Moreover, although the narrative describing the strategic use of the planned flow is
usually focused on broadcasting, a similar pattern can be identified in the social media
environment. Defining ‘social media’ is a challenge, as there is not only a wide and incessantly growing range of platforms available but also the same application might have
diverse uses and ‘become so many things to different people’ (Madianou, 2015:1).
Therefore, by embracing the fact that most people make use of more than one platform
and switch constantly between them, rather than picking a discrete application to examine
I treat them here as a manifold, integrated environment of affordances from which people
can choose depending on particular socio-technical purposes and needs (Couldry and Hepp, 2016; Madianou and Miller, 2013; Primo et al., 2017). Importantly, social media
promise not only a connection to the ‘world out there’ and a general sense of community
and belonging at (inter)national scale, but also the possibilities of interacting immediately
with those who matter most, beyond para-social engagements (Baym, 2015).
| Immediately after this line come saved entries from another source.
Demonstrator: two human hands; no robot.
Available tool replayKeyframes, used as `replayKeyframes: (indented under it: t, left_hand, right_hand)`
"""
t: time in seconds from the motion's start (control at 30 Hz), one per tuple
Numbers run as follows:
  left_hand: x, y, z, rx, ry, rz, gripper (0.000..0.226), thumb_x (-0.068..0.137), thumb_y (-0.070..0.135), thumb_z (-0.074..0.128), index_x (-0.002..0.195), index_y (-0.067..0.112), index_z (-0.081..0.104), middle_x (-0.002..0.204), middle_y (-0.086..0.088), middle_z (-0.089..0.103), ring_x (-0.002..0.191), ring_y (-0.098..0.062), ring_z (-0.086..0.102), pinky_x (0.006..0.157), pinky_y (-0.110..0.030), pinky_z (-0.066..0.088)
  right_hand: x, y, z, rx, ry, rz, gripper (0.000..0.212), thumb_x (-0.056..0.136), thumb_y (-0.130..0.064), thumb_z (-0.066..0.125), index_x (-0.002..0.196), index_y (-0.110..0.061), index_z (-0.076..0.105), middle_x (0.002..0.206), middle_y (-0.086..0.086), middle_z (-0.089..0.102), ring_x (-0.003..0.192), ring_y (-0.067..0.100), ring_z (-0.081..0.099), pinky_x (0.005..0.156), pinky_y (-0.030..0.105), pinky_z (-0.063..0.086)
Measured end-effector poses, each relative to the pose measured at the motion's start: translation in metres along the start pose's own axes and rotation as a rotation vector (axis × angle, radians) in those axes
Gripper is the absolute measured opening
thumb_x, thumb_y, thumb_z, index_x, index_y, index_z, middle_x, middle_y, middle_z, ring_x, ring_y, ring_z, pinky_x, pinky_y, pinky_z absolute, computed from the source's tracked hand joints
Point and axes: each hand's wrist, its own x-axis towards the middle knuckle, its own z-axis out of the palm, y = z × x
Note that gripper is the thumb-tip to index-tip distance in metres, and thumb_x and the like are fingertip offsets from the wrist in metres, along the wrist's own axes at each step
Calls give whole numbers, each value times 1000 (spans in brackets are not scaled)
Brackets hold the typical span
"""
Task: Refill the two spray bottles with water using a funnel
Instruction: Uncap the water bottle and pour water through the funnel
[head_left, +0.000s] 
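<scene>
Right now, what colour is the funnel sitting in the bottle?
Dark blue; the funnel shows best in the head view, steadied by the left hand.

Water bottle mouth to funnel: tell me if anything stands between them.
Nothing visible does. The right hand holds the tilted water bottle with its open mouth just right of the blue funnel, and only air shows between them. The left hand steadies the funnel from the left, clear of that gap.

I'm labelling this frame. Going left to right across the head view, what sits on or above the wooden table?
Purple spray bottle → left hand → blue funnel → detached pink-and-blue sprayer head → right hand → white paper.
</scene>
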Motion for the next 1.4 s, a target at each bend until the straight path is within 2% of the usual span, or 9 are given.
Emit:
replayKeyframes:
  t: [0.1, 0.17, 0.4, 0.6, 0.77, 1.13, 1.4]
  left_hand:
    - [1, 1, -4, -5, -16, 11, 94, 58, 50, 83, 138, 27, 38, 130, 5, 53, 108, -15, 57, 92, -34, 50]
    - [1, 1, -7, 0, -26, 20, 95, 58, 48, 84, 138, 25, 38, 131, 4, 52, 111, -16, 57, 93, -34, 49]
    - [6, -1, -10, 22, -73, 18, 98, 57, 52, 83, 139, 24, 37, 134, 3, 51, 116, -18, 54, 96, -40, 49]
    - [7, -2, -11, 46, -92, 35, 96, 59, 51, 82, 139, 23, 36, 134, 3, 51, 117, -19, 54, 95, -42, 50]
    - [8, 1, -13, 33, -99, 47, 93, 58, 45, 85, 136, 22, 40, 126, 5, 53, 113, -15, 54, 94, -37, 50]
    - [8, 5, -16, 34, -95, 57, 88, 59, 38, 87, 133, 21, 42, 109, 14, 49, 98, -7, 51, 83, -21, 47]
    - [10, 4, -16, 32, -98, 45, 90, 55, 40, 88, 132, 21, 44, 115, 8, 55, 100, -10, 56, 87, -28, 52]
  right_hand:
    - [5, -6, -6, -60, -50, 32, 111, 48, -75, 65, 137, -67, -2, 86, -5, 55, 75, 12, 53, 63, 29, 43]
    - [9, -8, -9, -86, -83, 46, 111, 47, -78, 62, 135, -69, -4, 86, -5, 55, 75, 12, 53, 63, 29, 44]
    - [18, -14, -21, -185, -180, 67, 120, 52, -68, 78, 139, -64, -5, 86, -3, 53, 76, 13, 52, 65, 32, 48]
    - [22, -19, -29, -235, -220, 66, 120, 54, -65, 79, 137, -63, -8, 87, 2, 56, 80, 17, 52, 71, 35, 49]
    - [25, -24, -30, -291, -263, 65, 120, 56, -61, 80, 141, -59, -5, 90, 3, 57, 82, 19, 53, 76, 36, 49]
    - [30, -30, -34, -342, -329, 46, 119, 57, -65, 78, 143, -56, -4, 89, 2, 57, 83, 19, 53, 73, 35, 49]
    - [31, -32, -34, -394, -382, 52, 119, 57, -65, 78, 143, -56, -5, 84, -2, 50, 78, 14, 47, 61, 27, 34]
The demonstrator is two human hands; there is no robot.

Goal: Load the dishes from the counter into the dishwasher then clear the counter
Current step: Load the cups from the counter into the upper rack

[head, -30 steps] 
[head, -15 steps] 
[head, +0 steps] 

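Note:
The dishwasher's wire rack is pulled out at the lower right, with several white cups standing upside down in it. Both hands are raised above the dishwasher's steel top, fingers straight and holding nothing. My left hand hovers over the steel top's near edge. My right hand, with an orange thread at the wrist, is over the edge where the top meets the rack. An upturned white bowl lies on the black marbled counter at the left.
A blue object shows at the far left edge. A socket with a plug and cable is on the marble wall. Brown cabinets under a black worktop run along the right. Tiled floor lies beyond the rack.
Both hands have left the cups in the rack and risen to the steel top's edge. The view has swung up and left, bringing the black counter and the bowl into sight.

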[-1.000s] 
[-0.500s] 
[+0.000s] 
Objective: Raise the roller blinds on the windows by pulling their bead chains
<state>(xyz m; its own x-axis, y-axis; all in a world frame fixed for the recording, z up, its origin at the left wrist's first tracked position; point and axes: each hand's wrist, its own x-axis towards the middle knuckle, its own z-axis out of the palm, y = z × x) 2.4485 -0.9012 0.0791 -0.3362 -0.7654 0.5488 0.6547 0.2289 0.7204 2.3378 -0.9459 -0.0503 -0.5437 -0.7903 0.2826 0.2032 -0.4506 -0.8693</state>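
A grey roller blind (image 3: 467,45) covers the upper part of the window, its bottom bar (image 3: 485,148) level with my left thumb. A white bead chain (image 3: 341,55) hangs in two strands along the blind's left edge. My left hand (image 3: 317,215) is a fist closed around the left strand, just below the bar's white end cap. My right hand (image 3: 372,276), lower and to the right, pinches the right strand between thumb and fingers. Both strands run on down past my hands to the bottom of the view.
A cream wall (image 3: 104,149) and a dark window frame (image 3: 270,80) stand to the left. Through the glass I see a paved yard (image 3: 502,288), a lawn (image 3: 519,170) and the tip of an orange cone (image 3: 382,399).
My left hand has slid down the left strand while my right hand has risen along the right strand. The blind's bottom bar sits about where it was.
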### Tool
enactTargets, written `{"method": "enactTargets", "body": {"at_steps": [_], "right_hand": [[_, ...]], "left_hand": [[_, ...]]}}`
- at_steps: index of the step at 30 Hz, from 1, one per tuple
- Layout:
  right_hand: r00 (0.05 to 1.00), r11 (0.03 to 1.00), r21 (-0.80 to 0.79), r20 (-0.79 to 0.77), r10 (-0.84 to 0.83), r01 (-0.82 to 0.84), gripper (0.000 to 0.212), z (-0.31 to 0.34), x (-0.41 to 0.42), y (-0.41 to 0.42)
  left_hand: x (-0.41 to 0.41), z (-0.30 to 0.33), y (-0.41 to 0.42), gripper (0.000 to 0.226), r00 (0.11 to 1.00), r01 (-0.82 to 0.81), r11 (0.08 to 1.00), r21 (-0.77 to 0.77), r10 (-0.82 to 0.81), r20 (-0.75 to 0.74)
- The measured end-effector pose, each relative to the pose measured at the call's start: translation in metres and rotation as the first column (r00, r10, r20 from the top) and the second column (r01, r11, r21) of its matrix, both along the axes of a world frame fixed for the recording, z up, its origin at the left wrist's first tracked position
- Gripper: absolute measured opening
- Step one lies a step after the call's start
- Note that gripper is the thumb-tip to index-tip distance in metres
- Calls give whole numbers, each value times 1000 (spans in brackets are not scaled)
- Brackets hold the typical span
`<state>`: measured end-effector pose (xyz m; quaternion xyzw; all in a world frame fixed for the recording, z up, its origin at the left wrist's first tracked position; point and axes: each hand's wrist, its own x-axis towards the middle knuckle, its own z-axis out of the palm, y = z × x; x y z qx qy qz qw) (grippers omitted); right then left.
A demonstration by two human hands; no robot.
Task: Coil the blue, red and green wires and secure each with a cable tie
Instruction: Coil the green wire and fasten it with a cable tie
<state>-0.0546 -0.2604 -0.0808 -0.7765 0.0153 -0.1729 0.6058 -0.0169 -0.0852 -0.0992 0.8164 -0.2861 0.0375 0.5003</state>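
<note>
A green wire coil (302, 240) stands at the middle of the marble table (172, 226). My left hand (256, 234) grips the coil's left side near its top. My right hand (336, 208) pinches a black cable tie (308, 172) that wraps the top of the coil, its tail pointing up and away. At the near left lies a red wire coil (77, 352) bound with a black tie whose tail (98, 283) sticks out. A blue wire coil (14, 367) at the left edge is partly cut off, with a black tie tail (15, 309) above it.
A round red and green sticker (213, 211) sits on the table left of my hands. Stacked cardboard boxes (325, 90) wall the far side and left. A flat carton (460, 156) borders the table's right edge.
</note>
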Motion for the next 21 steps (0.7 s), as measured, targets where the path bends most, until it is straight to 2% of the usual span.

They are, at
the same time, platforms for mass and interpersonal communication – or masspersonal
communication (O’Sullivan and Carr, 2017) – blurring even further the boundaries
between what matters at societal and individual levels.
Nevertheless, and similar to television, in the social media industry, more than grabbing the audiences’ attention, it is necessary to convert this attention into value. Potential
eventfulness, then, emerges as a convenient strategy for generating interest and the consequential engagement (Ytreberg, 2009). By eventfulness, I mean ‘the possibilities for
endowing event-status through media’, and what we have now is (to a great extent thanks
to the pervasiveness of recording and sharing technologies) that ‘every moment becomes
pregnant with historical possibilities, even if the overwhelming majority of time is ordinary’ (Frosh and Pinchevski, 2018: 136, 138). Potential eventfulness is, in short, about
the latent futurity of the present, and the prospective remarkability of the prosaic.
In this regard, instead of focusing on extraordinary media events, I am more interested
in people’s relations to media in the ordinariness of everyday life, and in how these routinely, uneventful interactions with others and with the world are mediated by digital
technologies. Underlying this decision is the assumption that the power of social media
emerges precisely from their world-building capacities (Frosh, 2019) and their apparent
banality (Lovink, 2019) – or, as put by Chun (2017: 1), that ‘our media matter most when
they seem not to matter at all’. I emphasize, however, the fact that even these habitual
engagements are often punctuated by particular (media or life) events, and continuously
impregnated by potential eventfulness (Frosh and Pinchevski, 2018) – that is, the expectation that something remarkable might happen any time, all the time, and that thus you
need to be able to follow it as it unfolds in real time, ‘live’.